◆ What is expected
In the entries that follow, the first line to write out is the one containing "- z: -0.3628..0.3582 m", and the last is the one containing "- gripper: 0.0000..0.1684". Reproduce that stretch exactly, with nothing before or after it.
Segment Start: Given data
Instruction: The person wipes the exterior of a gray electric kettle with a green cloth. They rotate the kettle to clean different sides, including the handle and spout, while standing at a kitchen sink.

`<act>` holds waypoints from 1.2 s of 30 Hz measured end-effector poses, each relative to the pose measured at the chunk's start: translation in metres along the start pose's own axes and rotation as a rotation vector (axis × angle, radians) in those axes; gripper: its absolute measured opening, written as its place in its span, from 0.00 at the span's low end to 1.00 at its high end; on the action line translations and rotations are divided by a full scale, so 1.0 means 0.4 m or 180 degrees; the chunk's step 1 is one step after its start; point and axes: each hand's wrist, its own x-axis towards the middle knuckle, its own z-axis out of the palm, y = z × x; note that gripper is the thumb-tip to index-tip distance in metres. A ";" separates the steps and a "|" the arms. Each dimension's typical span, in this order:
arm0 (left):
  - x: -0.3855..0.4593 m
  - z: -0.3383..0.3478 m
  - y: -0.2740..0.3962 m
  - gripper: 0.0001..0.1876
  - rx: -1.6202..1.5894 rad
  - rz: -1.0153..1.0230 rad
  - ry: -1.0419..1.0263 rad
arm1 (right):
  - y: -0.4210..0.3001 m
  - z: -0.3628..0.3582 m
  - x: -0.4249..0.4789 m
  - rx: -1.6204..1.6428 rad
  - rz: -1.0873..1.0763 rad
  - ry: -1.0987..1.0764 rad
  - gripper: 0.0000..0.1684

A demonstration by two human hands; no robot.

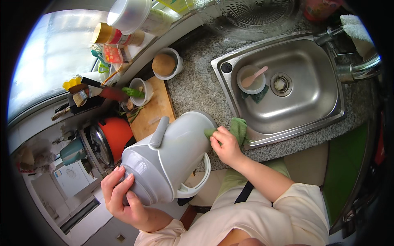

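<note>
A grey and white insulated jug [184, 141] is tilted on its side in front of me, over the counter's edge. My left hand [124, 193] grips its grey top [150, 176], with the fingers curled over the end. The bare side handle [197, 181] faces my body, and a grey lever [159, 132] sticks out from the opposite side. In my right hand [226, 146] is a bunched green cloth [238, 129]. That hand holds it against the jug's base end, beside the sink's near corner.
The steel sink [301, 120] holds a white bowl with a pink spoon [255, 77], over a dark green pad. A wooden cutting board [154, 115], a bowl with a green pepper [141, 92] and a bowl with a round tan item [167, 64] line the window side. Left stands an orange pot [115, 138].
</note>
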 end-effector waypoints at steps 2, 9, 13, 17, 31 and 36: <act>-0.003 0.004 0.011 0.18 0.0010 -0.0046 0.0053 | 0.023 0.003 0.028 -0.0060 -0.0045 -0.0030 0.01; -0.003 -0.001 -0.001 0.17 0.0045 0.0063 -0.0001 | 0.009 0.009 0.001 -0.0008 -0.0032 0.0049 0.05; -0.005 -0.004 -0.002 0.18 0.0051 0.0056 -0.0030 | -0.004 0.005 -0.017 -0.0215 -0.0068 -0.0019 0.04; -0.009 -0.002 -0.005 0.17 0.0061 0.0074 -0.0019 | -0.005 0.009 -0.021 -0.0510 -0.0300 0.0103 0.04; -0.008 -0.003 0.000 0.18 -0.0104 0.0043 -0.0082 | 0.092 0.014 0.001 -0.1333 -0.0407 0.0121 0.05; -0.015 -0.015 -0.016 0.18 -0.0044 0.0153 -0.0194 | 0.074 0.026 -0.074 -0.1373 -0.0360 0.0064 0.06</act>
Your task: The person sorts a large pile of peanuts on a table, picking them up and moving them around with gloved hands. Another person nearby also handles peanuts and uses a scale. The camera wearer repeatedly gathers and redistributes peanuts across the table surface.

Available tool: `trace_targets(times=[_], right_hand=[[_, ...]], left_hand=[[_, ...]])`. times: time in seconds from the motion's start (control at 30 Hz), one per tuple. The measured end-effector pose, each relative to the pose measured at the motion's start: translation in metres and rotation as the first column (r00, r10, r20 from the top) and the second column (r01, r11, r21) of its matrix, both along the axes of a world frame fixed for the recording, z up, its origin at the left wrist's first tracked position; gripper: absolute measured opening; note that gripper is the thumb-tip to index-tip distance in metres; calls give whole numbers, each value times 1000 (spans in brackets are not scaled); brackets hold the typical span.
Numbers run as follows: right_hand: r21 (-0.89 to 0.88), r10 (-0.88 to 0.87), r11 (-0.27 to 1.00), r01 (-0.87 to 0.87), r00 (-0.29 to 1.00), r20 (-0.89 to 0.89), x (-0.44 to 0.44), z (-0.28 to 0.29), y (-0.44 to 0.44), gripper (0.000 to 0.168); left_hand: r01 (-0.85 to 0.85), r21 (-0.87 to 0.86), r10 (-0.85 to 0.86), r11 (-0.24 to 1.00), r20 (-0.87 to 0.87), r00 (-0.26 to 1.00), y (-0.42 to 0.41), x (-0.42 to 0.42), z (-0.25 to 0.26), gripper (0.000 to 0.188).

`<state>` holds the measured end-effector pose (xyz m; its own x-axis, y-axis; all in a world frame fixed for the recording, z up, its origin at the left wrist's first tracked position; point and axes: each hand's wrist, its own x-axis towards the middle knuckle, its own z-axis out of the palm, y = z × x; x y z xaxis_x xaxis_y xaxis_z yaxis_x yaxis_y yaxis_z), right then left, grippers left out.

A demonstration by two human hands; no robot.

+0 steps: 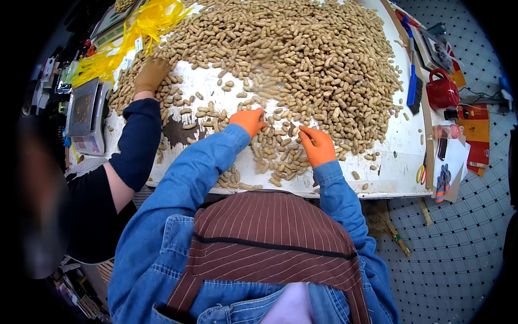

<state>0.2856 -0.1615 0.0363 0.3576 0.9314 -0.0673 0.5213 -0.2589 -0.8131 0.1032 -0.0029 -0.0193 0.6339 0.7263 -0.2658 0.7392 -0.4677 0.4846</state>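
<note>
A large heap of unshelled peanuts [327, 60] covers much of the white table [400, 174]. My left hand [247, 121], in an orange glove, is over loose peanuts left of centre, its fingers bent; whether a peanut is between them cannot be told. My right hand [317, 146], gloved the same way, is at the right side of the small group of peanuts [283, 156] near the front edge. Its thumb and forefinger are close together by a peanut, and I cannot tell whether they grip it. The two hands are apart.
At the left, a co-worker's gloved hand [151, 77] touches peanuts beside a weighing scale [83, 115] and yellow net bags [133, 36]. On the right are a blue brush [413, 87], a red mug [442, 90], scissors [421, 173] and gloves [443, 182].
</note>
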Motion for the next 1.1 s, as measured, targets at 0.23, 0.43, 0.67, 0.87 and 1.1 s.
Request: trace_targets(times=[0.23, 0.43, 0.67, 0.87, 1.1], right_hand=[[-48, 77, 996, -73, 994, 80, -6, -22, -33, 22], [42, 284, 945, -325, 876, 389, -34, -30, -27, 18], [-159, 479, 864, -478, 684, 550, -49, -52, 22, 13], [-373, 590, 806, -460, 585, 556, -62, -52, 32, 15], [-95, 394, 918, -386, 914, 94, -59, -8, 28, 17]], left_hand=[[164, -70, -169, 984, -74, 983, 9, 2, 2, 37], [24, -266, 47, 964, 256, 966, 3, -24, -5, 31], [385, -921, 939, -58, 81, 335, -14, -79, 1, 23], [207, -978, 969, -3, 48, 242, -42, -93, 16, 29], [66, -990, 923, -127, -94, 372, -79, -78, 30, 35]])
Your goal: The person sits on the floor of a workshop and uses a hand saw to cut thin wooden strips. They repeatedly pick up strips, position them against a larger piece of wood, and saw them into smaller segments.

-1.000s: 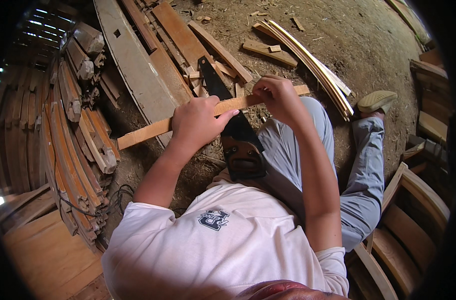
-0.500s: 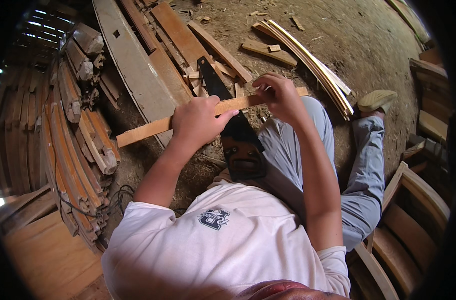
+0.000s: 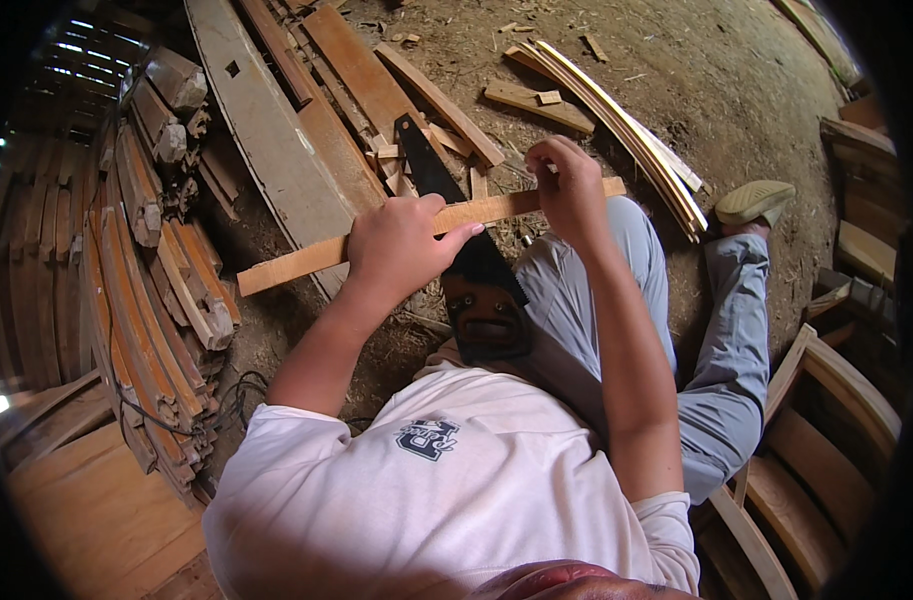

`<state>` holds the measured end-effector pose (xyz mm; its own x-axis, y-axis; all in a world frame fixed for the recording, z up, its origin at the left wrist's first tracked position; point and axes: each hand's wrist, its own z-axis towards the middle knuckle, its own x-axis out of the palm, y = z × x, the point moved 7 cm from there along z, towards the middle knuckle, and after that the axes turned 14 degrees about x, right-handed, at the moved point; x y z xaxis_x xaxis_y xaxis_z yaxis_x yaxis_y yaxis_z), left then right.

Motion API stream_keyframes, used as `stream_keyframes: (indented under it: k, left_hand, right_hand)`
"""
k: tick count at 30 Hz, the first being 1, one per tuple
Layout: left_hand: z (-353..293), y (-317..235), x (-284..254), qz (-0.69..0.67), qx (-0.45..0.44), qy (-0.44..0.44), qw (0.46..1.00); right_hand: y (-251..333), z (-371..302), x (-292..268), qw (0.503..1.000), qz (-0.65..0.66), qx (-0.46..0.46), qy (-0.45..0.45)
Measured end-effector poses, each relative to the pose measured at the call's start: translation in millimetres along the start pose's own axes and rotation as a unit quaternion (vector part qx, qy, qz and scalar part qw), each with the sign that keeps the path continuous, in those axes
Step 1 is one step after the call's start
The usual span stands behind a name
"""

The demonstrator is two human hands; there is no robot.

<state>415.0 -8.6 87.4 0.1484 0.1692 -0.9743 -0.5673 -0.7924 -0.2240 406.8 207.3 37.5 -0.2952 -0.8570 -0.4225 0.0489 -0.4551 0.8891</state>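
Note:
A narrow wooden strip (image 3: pixel 296 268) runs across in front of me, slanting up to the right. My left hand (image 3: pixel 398 238) is wrapped round it left of its middle, with the thumb along the near side. Over the right part of the strip is my right hand (image 3: pixel 568 190), its fingers curled in toward the thumb. Whatever those fingers may hold is hidden. Beneath the strip lies a handsaw (image 3: pixel 476 268) with a dark blade, its toothed edge to the right and its brown handle nearest my body.
Long boards (image 3: pixel 276 150) and offcuts lie on the dirt floor ahead. Thin pale strips (image 3: pixel 636 130) rest farther right, beside a short plank (image 3: pixel 538 105). Stacked timber (image 3: pixel 146 320) rises at my left; curved wooden pieces (image 3: pixel 816 470) stand at right. My bent leg (image 3: pixel 586 290) is close by the saw.
My right hand has moved a little to the right along the strip, its fingers lifting slightly. The strip and my left hand have shifted slightly right. The saw stays in place.

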Motion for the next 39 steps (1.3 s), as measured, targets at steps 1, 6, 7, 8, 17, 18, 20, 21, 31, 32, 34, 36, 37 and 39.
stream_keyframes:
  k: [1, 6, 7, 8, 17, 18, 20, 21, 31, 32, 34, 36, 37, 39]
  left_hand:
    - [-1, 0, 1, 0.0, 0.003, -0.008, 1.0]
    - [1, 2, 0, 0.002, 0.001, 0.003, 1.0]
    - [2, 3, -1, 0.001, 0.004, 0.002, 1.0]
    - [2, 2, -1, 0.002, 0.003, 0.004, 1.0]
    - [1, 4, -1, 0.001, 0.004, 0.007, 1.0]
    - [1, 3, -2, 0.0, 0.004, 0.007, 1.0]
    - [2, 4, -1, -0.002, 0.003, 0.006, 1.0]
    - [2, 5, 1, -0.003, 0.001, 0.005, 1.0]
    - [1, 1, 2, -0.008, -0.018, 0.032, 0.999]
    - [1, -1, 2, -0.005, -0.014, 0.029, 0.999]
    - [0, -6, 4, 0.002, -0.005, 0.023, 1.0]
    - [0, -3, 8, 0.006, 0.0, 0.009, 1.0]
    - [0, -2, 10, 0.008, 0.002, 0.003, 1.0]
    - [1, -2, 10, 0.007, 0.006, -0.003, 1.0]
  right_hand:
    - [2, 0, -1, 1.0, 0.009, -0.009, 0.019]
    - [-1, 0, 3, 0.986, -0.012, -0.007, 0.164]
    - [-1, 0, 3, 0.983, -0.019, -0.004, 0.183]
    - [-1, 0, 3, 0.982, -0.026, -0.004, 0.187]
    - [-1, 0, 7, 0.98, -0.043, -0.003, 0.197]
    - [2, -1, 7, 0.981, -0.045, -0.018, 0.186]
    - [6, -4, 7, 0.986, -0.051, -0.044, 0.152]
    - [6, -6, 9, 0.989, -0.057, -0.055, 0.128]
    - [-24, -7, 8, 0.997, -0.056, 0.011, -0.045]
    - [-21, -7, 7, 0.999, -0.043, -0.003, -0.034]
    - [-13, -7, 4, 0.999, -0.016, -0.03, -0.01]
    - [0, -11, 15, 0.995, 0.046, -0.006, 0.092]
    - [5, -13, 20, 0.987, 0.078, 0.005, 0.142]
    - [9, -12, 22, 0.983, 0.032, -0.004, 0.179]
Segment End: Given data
◆ Answer to the exercise
  - z: -0.3628..0.3582 m
  - x: -0.4249..0.4789 m
  - rx: -1.6204..1.6428 rad
  - rz: -1.0873..1.0763 rad
  - ry: -1.0987..1.0764 rad
  - gripper: 0.0000..0.1684

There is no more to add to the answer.